» TASK INSTRUCTIONS
Your answer should be the full set of entries, given again without alteration.

(Extracted data entries)

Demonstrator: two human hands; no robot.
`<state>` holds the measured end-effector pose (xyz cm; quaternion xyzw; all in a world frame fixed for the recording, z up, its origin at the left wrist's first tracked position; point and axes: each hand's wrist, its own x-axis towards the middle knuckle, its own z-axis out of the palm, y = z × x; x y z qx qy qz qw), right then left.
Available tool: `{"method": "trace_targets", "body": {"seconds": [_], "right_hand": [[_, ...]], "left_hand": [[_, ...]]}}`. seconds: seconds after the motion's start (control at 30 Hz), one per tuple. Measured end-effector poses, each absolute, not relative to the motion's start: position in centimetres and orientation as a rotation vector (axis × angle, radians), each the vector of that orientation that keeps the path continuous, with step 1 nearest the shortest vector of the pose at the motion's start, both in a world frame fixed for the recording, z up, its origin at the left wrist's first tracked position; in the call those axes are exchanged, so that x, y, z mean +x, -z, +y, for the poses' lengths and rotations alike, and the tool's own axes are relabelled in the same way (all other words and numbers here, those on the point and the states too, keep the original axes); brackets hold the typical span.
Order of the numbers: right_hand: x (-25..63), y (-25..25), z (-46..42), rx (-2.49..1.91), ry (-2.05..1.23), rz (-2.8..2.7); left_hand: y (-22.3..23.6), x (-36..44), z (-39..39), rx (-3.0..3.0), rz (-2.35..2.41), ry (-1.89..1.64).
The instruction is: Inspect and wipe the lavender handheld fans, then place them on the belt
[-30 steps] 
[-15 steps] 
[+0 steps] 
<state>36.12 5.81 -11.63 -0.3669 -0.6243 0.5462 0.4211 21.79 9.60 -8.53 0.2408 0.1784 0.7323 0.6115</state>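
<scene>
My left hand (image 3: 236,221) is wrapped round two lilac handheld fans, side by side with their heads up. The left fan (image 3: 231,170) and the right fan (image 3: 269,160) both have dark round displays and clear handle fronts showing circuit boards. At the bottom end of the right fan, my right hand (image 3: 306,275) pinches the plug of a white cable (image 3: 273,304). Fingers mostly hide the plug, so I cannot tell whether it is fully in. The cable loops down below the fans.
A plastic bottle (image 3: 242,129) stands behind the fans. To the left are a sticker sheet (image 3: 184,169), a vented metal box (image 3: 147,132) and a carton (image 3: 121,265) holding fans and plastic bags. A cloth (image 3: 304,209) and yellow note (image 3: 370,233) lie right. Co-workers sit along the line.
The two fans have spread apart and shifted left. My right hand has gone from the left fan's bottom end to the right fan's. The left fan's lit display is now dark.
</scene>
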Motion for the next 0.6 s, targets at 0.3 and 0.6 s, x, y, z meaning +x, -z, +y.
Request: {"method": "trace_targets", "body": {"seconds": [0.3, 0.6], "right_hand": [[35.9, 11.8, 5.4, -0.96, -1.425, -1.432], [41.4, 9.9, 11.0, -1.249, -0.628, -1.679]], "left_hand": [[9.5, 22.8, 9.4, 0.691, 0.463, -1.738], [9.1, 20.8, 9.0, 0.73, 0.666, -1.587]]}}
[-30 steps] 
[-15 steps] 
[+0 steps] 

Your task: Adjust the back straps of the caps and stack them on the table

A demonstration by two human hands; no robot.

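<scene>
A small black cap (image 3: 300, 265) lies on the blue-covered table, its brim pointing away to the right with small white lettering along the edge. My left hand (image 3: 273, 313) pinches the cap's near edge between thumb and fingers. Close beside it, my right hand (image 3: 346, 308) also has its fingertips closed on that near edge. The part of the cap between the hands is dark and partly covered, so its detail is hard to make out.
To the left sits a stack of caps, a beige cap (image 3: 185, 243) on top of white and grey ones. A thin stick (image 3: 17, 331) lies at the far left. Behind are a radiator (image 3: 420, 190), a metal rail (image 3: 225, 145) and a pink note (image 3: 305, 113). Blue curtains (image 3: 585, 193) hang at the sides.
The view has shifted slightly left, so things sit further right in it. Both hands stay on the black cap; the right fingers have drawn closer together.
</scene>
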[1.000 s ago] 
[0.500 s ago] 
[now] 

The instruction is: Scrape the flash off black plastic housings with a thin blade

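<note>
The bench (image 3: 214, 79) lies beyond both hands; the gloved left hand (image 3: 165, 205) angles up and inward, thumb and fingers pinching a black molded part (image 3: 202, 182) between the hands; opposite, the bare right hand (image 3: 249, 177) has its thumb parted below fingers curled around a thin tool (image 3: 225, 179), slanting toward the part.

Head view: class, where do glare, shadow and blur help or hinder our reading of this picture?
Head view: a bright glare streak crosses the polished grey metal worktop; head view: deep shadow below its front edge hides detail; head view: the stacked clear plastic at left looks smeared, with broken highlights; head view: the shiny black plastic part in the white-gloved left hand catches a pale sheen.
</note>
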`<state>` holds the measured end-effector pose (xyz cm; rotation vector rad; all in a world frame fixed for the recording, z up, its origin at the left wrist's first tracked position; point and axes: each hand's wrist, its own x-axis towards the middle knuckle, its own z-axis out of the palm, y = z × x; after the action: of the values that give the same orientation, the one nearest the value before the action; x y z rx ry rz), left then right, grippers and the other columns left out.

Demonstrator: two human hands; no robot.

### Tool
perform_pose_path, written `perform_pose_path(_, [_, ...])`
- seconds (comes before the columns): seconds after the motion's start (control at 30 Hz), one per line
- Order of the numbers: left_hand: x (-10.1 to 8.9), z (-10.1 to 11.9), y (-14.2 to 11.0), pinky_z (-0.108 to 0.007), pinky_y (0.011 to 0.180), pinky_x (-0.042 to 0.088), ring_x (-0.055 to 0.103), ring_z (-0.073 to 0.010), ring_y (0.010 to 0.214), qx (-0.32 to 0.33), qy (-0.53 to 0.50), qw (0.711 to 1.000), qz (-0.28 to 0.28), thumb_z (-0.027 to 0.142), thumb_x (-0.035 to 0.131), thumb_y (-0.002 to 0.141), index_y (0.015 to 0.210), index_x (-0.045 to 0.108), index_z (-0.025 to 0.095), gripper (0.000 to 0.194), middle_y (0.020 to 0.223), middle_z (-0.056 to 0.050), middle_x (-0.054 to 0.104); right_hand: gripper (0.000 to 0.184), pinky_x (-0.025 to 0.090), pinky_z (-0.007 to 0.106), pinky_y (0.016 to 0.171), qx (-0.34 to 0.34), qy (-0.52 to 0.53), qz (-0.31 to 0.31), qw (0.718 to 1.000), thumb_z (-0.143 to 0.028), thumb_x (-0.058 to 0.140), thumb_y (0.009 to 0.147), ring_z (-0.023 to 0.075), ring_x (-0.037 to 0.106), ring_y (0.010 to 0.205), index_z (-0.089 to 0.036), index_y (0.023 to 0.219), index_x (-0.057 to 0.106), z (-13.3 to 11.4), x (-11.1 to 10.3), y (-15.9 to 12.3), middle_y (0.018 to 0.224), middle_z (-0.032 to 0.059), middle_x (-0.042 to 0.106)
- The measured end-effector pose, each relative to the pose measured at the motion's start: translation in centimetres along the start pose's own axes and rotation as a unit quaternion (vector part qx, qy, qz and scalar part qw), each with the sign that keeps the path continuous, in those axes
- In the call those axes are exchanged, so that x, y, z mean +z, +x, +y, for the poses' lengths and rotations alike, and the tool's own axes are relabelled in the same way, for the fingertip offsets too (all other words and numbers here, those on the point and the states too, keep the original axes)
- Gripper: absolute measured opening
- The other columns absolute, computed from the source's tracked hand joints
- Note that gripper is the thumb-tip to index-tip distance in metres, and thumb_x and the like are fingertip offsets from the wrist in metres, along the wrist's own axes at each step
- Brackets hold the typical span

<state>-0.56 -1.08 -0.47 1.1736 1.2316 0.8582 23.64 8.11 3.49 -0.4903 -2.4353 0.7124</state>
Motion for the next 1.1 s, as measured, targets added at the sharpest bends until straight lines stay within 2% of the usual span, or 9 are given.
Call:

» RESULT
Demonstrator: two human hands; no robot.
`<state>` holds the measured end-effector pose (xyz cm; quaternion xyzw; all in a world frame fixed for the recording, z up, its origin at the left wrist's first tracked position; point and axes: each hand's wrist, its own x-axis towards the middle knuckle, its own z-axis out of the palm, y = z × x; x y z qx qy qz qw), right then left.
Available tool: `{"method": "trace_targets", "body": {"seconds": [_], "right_hand": [[_, ...]], "left_hand": [[_, ...]]}}`. seconds: seconds after the motion's start (control at 30 Hz), one per tuple. Measured end-effector poses, each absolute, not relative to the motion's start: position in centimetres and orientation as a rotation vector (axis × angle, radians), each the vector of that orientation that keeps the path continuous, with step 1 nearest the shortest vector of the pose at the motion's start, both in a world frame fixed for the recording, z up, its origin at the left wrist's first tracked position; in the call those axes are exchanged, so that x, y, z mean +x, -z, +y, for the poses' lengths and rotations alike, and the tool's own axes are relabelled in the same way (all other words and numbers here, those on the point and the states too, keep the original axes); brackets hold the typical span.
Order of the numbers: right_hand: x (-25..63), y (-25..25), z (-46..42), rx (-2.49..1.91), ry (-2.05..1.23), rz (-2.8..2.7); left_hand: y (-22.3..23.6), x (-36..44), z (-39..39), rx (-3.0..3.0), rz (-2.35..2.41), ry (-1.89..1.64).
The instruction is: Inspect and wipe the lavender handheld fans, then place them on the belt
[-30 steps] 
[-15 steps] 
[+0 steps] 
<state>36.12 5.81 -11.63 -0.3669 -0.6243 0.5462 0.4211 21.79 9.60 -8.53 0.2408 0.1784 0.7323 0.6115</state>
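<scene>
My left hand (image 3: 236,221) is wrapped round two lilac handheld fans, side by side with their heads up. The left fan (image 3: 231,170) and the right fan (image 3: 269,160) both have dark round displays and clear handle fronts showing circuit boards. At the bottom end of the right fan, my right hand (image 3: 306,275) pinches the plug of a white cable (image 3: 273,304). Fingers mostly hide the plug, so I cannot tell whether it is fully in. The cable loops down below the fans.
A plastic bottle (image 3: 242,129) stands behind the fans. To the left are a sticker sheet (image 3: 184,169), a vented metal box (image 3: 147,132) and a carton (image 3: 121,265) holding fans and plastic bags. A cloth (image 3: 304,209) and yellow note (image 3: 370,233) lie right. Co-workers sit along the line.
The two fans have spread apart and shifted left. My right hand has gone from the left fan's bottom end to the right fan's. The left fan's lit display is now dark.
</scene>
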Motion for the next 0.6 s, targets at 0.3 and 0.6 s, x, y, z meaning +x, -z, +y.
Request: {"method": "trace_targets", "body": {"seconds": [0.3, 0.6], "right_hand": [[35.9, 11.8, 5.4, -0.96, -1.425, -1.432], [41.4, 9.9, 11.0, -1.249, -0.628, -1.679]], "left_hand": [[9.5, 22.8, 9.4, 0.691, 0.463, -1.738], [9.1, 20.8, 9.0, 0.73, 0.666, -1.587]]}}
[-30 steps] 
[-15 steps] 
[+0 steps] 

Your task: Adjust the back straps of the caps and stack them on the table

A demonstration by two human hands; no robot.

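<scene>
A small black cap (image 3: 300, 265) lies on the blue-covered table, its brim pointing away to the right with small white lettering along the edge. My left hand (image 3: 273, 313) pinches the cap's near edge between thumb and fingers. Close beside it, my right hand (image 3: 346, 308) also has its fingertips closed on that near edge. The part of the cap between the hands is dark and partly covered, so its detail is hard to make out.
To the left sits a stack of caps, a beige cap (image 3: 185, 243) on top of white and grey ones. A thin stick (image 3: 17, 331) lies at the far left. Behind are a radiator (image 3: 420, 190), a metal rail (image 3: 225, 145) and a pink note (image 3: 305, 113). Blue curtains (image 3: 585, 193) hang at the sides.
The view has shifted slightly left, so things sit further right in it. Both hands stay on the black cap; the right fingers have drawn closer together.
</scene>
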[1.000 s ago] 
[0.500 s ago] 
[now] 

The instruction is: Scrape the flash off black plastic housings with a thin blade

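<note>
The bench (image 3: 214, 79) lies beyond both hands; the gloved left hand (image 3: 165, 205) angles up and inward, thumb and fingers pinching a black molded part (image 3: 202, 182) between the hands; opposite, the bare right hand (image 3: 249, 177) has its thumb parted below fingers curled around a thin tool (image 3: 225, 179), slanting toward the part.

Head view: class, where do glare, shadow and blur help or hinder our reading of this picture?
Head view: a bright glare streak crosses the polished grey metal worktop; head view: deep shadow below its front edge hides detail; head view: the stacked clear plastic at left looks smeared, with broken highlights; head view: the shiny black plastic part in the white-gloved left hand catches a pale sheen.
</note>
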`<state>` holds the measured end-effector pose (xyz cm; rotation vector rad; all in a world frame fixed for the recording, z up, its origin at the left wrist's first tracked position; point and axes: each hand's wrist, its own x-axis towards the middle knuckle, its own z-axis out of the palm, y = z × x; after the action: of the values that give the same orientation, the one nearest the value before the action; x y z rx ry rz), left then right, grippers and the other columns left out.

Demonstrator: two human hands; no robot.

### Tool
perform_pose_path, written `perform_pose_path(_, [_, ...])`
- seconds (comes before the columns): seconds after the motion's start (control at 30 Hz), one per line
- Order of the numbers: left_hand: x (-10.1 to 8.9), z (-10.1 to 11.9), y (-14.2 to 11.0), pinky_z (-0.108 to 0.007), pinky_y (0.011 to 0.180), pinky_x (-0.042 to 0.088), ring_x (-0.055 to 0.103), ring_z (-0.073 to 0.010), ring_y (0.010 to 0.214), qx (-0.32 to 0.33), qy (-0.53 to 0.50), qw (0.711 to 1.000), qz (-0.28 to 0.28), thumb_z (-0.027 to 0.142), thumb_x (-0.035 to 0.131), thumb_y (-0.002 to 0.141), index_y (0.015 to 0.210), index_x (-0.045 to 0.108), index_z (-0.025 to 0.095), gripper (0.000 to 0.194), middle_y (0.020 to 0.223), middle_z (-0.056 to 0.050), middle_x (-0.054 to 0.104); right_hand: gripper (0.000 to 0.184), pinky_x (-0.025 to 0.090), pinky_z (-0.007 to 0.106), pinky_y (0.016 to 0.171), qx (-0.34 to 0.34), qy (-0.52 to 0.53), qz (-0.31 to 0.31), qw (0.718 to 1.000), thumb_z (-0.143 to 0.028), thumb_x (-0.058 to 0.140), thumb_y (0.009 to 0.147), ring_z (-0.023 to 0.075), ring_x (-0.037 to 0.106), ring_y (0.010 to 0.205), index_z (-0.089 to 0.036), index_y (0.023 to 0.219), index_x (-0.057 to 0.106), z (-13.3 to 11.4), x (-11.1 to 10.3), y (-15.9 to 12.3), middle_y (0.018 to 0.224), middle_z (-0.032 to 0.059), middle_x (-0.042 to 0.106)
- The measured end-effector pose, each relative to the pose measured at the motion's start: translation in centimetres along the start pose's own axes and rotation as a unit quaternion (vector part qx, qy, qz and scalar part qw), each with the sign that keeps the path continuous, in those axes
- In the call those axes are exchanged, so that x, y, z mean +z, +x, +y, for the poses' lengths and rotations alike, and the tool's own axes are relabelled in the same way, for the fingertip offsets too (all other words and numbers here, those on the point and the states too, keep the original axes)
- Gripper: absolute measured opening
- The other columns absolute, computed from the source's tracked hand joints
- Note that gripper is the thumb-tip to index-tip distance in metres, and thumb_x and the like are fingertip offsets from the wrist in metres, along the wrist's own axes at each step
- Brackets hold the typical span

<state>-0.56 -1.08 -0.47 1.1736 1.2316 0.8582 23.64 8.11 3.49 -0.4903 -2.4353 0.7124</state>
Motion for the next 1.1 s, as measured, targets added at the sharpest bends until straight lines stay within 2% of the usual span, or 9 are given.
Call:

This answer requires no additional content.